SANİYE ÖZTÜRK- İnşallah. Gerçekten büyük değişimler.

KÜLTÜR VE TURİZM BAKAN YARDIMCISI SERDAR ÇAM- Evet.

SANİYE ÖZTÜRK- Ülkemizin uluslararası kamu diplomasisine önemli katkı veren kurumların Bakanlığın uhdesinde bir araya geldiğini ifade ettiniz. Ve TİKA ülkemizi yurt dışında temsil eden seçkin kurumların başında geliyor Türkiye İşbirliği ve Koordinasyon Ajansı ve yaptığı çalışmalarla mazlum coğrafyalara umut ışığı olmakta, yakından takip ediyoruz. Özellikle yurt dışına çıkanlar çok daha iyi görebiliyorlar. Dışarıdan bakmak farklıdır zaten Türkiye’ye. TİKA tam olarak niçin var, ne iş yapar, nasıl bir misyon üstleniyor? Şöyle biraz tanımlayarak başlasak ve faaliyet alanlarından tabi çok geniş, ama öne çıkartarak bazılarını dinleyicilerimizle paylaşsak efendim.

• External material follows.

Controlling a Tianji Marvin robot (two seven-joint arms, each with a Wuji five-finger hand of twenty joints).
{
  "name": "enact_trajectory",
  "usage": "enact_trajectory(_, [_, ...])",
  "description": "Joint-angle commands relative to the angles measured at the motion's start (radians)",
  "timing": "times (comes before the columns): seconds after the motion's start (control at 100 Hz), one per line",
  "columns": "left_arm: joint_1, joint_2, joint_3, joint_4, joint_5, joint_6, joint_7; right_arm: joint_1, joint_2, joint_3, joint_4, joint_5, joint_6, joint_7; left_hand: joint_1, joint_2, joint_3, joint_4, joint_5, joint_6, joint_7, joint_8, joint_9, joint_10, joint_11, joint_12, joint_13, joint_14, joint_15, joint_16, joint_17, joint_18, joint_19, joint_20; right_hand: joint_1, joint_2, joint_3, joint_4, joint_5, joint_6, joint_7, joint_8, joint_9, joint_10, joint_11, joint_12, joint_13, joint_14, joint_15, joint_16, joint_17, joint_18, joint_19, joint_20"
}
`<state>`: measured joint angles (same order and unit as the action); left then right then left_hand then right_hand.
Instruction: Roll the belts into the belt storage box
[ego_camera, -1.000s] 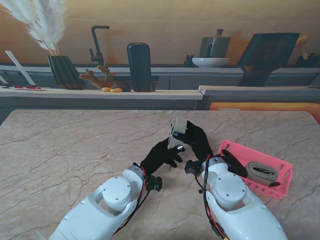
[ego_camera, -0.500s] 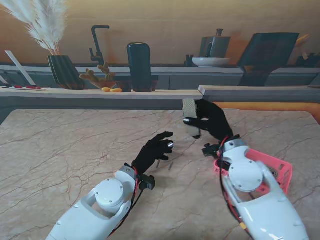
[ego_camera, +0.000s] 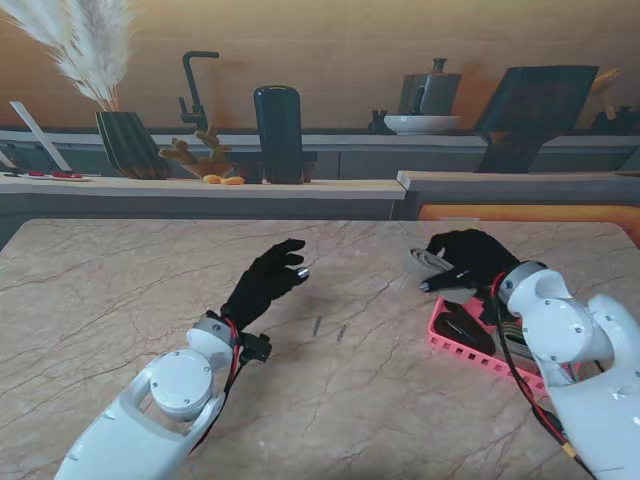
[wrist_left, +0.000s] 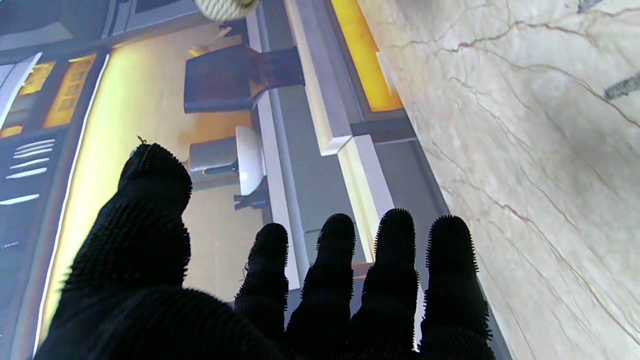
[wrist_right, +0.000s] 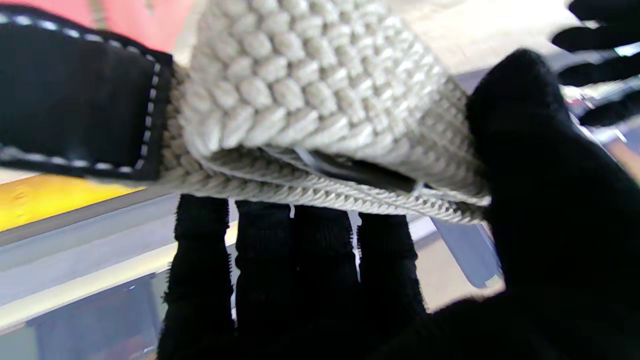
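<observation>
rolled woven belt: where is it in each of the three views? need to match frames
Stand view: the rolled woven belt is right of centre, in the right hand, by the pink storage box.
Left wrist view: not in it; only the open left hand and bare table.
Right wrist view: it fills the upper middle, pinched between thumb and fingers.
Shared landmark: the pink box.

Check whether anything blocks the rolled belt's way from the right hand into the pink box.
Nothing visible blocks it. The right hand holds the rolled belt at the far-left corner of the pink box. The box already holds a dark belt, partly hidden by the arm.
</observation>
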<state>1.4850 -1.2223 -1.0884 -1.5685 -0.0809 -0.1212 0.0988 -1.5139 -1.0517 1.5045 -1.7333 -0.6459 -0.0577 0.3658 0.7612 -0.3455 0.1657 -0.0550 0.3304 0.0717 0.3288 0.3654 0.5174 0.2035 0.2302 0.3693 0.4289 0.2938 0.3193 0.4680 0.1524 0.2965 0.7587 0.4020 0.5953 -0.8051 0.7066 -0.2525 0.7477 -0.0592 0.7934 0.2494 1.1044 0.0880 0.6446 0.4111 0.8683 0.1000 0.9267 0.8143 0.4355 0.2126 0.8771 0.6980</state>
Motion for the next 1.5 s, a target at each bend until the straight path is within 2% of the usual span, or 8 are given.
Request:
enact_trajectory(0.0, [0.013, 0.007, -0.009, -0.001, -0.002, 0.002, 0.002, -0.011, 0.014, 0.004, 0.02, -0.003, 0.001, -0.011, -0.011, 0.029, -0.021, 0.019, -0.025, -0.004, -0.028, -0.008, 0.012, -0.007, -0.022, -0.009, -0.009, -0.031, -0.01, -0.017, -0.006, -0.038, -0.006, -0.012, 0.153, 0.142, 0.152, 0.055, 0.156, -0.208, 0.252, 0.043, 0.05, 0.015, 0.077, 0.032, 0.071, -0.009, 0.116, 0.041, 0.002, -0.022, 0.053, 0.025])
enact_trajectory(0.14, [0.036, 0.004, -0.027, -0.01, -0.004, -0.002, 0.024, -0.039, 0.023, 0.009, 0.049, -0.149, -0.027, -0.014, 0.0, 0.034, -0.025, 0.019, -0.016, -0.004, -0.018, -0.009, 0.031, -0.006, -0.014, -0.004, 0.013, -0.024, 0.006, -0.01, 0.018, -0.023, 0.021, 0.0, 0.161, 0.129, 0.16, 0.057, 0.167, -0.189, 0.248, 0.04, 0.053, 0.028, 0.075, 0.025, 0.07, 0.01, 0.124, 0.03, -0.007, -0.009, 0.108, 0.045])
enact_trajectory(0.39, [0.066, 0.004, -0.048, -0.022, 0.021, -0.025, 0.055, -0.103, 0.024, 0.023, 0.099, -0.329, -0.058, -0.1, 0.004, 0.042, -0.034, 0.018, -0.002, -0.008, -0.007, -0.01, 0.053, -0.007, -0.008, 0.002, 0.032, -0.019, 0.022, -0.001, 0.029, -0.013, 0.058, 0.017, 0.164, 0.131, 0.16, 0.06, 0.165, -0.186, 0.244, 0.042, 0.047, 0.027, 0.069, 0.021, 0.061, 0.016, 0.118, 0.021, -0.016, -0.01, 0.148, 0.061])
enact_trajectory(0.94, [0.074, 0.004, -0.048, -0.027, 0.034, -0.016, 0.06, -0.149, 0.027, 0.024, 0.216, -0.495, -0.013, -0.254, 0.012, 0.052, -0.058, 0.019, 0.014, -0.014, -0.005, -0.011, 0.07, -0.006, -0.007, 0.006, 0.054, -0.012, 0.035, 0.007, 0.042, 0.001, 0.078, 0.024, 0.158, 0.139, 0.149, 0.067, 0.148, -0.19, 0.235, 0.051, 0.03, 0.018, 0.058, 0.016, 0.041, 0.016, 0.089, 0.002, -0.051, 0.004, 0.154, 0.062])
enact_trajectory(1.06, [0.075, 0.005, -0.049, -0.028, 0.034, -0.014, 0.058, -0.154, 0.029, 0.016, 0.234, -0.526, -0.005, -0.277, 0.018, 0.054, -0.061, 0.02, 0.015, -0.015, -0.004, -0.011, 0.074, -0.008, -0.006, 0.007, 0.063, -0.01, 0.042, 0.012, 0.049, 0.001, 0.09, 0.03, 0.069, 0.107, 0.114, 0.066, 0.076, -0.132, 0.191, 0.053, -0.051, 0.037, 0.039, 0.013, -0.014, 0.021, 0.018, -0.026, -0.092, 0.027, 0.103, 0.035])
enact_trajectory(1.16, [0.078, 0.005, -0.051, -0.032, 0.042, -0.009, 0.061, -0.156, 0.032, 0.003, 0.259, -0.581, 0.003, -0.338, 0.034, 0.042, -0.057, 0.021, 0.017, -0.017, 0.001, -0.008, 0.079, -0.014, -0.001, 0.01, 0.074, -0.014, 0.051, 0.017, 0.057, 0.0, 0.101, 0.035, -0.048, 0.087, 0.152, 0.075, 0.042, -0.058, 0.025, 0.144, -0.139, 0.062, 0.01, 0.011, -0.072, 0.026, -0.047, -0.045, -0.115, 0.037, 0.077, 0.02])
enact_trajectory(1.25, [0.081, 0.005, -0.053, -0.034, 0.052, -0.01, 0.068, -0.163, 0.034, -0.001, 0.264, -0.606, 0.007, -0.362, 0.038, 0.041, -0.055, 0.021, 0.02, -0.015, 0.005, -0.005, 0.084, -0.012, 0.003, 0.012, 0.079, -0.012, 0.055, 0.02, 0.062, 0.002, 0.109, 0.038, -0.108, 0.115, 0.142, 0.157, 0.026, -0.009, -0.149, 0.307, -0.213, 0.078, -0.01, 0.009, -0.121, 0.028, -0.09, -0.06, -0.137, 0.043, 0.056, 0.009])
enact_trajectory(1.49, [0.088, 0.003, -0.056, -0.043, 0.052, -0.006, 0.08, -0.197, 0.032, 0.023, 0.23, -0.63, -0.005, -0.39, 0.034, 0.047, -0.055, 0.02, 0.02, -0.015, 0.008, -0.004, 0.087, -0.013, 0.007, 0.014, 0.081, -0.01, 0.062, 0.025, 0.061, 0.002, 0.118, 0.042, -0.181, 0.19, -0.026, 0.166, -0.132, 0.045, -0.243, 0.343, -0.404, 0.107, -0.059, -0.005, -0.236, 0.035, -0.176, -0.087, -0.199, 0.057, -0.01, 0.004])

KÜLTÜR VE TURİZM BAKAN YARDIMCISI SERDAR ÇAM- TİKA’nın aslında kuruluş ihtiyacı 1992 yılında gerçekleşiyor. O zaman Sovyetler Birliği’nin dağılmasıyla birlikte açığa çıkan ve yeniden bağımsızlıklarını kazanmış olan devletler olan özellikle kardeş coğrafyanın ülkelerinin, Türk Cumhuriyetlerinin bir şekilde Türkiye’nin tecrübelerinden, imkanlarından istifade etme ihtiyacı ortaya çıkıyor. Bu noktada Devlet Planlama Teşkilatının bünyesinde yürüyen bazı kalkınma faaliyetleri var, ancak kurumsal bir yapıda diğer ülkelerdeki gibi olduğu şekilde bir kalkınma ajansı şeklinde de çalışabilme kapasitesini geliştirmek için 92 yılında devletimiz TİKA’yı kuruyor. Kuruluşuyla birlikte 7 ülkede, Türk Cumhuriyetlerinde işte Özbekistan, Türkmenistan, Kazakistan, Azerbaycan gibi ülkelerde ofislerimiz açılıyor ve başta Türk Cumhuriyetleri olmak üzere bütün ihtiyaç duyulan coğrafyaya hizmet etmek üzere kanun hükmünde kararnameyle kuruluyor. O zamanki imkanlara bakıldığında Türkiye’nin imkanları ne ki kardeşlere ne kadarını paylaşsın da dememiz gereken bir süreci aslında yaşıyor; zorlukların, ekonomik krizlerin, siyasi iniş çıkışların yaşandığı bir dönemi de beraberinde yaşıyor Türkiye. Ama karınca kararınca elindeki imkanları paylaşıyor. Bakıldığında da zaten 92’den 2002’ye kadarki süreçte toplamda TİKA 2000 civarında proje gerçekleştirebilmiş. 2002’den bugüne kadar bakıldığında da neredeyse 30 bine yaklaşın proje yapılmış, yani 10 yılda yapabildiğini şu anda hamdolsun TİKA 1 yılda gerçekleştiriyor. Bu tabi imkanlarla alakalı bir şey, cebinizde birtakım imkanlarınız, gücünüz olacak, ama bazen imkanlar olsa da paylaşmayı bilmeyen, siyasi vizyonu ve bir şekilde katılımcı bir şekilde büyümeyi, genişlemeyi düşünmeyen bir vizyonsuzluk aslında bu imkanları da kullanmayı da sağlamıyor. Sayın Cumhurbaşkanımızla birlikte tabi TİKA aslında TİKA oldu, ondan önceki dönemde çok mütevazı imkanlarla katkı veriyordu. İşte birtakım tecrübe paylaşımları, ufak tefek de ekonomik olarak katkı veriyordu. Türk tipi kalkınma modeli diye bir de son yıllarda özellikle son 10 yılda dünya literatürüne girmiş bir model önerisini de dünyaya sunmuş oldu Türkiye.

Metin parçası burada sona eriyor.